_Action item_
For the data below, give again exactly the lines from the one containing "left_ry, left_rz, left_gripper" through the one containing "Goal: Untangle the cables", both ends included, and no others.

(Source records)
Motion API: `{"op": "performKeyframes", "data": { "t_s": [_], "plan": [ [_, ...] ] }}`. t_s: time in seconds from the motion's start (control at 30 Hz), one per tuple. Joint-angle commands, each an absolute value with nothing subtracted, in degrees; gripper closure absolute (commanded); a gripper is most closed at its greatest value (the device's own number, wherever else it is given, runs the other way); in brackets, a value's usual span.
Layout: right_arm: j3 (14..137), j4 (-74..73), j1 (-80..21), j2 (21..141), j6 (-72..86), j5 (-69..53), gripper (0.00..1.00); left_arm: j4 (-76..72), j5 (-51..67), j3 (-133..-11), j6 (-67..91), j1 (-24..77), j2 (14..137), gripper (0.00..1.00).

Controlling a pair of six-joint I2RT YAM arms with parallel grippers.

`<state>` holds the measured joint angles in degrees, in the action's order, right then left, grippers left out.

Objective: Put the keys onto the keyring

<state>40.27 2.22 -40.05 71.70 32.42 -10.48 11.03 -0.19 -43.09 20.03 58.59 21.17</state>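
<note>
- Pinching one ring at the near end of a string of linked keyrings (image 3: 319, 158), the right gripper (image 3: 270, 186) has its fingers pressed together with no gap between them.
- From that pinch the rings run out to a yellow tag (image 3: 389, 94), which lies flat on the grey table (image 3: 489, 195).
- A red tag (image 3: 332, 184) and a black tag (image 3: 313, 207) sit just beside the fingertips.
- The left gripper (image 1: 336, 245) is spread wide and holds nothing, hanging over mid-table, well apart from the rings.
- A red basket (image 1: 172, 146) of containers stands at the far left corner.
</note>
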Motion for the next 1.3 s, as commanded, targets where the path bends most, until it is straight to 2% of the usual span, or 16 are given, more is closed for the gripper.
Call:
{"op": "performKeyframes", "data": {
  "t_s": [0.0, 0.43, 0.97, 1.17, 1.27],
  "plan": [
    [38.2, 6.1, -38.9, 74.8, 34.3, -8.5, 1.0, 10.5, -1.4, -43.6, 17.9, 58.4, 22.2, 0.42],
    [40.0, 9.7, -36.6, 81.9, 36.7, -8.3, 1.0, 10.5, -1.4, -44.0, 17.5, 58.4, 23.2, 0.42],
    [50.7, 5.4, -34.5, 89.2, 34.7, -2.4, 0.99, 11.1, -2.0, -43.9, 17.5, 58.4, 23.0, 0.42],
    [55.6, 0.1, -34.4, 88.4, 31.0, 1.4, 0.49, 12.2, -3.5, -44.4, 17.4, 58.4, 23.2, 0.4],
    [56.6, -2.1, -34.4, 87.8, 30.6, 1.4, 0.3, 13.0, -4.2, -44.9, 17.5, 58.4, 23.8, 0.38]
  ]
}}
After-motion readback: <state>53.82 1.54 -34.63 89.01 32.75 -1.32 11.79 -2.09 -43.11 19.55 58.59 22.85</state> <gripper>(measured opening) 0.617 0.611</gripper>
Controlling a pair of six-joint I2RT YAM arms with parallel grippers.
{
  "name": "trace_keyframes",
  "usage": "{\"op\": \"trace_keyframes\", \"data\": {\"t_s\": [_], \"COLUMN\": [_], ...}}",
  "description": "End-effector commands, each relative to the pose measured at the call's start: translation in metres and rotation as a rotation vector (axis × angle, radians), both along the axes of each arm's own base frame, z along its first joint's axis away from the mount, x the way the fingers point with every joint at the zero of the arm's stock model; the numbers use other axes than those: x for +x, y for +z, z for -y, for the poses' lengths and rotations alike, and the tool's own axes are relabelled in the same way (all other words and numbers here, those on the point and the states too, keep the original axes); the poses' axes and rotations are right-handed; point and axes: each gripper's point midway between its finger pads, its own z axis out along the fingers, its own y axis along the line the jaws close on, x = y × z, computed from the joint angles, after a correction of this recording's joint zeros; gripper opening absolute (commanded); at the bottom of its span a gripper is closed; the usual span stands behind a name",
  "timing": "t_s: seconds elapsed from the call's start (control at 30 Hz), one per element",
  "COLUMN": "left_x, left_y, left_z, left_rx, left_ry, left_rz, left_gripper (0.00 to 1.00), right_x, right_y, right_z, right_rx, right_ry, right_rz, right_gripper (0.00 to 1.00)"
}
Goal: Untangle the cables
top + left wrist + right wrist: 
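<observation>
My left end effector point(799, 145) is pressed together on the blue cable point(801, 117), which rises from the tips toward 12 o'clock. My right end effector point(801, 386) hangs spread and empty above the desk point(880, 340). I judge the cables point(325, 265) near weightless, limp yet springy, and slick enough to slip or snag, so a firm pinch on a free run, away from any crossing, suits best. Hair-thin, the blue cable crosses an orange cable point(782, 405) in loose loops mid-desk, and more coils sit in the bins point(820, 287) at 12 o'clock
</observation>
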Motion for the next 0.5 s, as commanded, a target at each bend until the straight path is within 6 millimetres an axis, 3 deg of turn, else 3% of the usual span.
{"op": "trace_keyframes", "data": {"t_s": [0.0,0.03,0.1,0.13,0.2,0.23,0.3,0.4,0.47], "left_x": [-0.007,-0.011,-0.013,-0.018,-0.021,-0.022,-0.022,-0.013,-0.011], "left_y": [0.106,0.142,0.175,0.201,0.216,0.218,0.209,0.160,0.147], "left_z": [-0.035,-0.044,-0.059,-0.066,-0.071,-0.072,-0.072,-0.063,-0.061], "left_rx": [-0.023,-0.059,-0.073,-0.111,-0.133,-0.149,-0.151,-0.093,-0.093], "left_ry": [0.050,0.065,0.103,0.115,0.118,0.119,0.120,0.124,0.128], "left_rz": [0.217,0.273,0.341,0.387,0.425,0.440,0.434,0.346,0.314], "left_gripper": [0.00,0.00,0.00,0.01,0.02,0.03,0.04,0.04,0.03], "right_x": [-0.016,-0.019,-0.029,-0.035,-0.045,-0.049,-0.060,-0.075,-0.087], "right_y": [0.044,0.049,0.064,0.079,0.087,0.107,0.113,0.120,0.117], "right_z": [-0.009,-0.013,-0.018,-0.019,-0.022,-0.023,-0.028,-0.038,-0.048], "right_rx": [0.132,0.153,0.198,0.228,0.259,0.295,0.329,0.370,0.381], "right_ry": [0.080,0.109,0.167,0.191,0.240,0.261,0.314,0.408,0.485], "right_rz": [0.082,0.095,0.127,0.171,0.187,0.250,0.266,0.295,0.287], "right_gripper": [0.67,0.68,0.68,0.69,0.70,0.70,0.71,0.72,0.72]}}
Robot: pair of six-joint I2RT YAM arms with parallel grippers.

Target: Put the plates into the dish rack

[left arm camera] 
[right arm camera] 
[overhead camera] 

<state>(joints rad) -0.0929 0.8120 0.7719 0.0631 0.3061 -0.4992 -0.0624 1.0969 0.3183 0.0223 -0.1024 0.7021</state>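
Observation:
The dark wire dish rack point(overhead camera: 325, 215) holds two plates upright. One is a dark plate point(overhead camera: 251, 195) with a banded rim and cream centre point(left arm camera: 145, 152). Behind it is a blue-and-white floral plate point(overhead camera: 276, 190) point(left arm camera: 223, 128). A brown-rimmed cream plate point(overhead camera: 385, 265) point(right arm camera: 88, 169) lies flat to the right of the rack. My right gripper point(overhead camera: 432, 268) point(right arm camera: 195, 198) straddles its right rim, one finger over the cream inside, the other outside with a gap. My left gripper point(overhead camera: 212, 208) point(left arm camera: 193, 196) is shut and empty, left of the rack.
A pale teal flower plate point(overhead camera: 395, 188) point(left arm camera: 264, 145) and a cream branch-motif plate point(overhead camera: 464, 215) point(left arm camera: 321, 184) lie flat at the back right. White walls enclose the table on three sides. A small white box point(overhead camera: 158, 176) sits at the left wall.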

_Solution for this task_
  "COLUMN": "left_x, left_y, left_z, left_rx, left_ry, left_rz, left_gripper (0.00 to 1.00), right_x, right_y, right_z, right_rx, right_ry, right_rz, right_gripper (0.00 to 1.00)"
}
Goal: Untangle the cables

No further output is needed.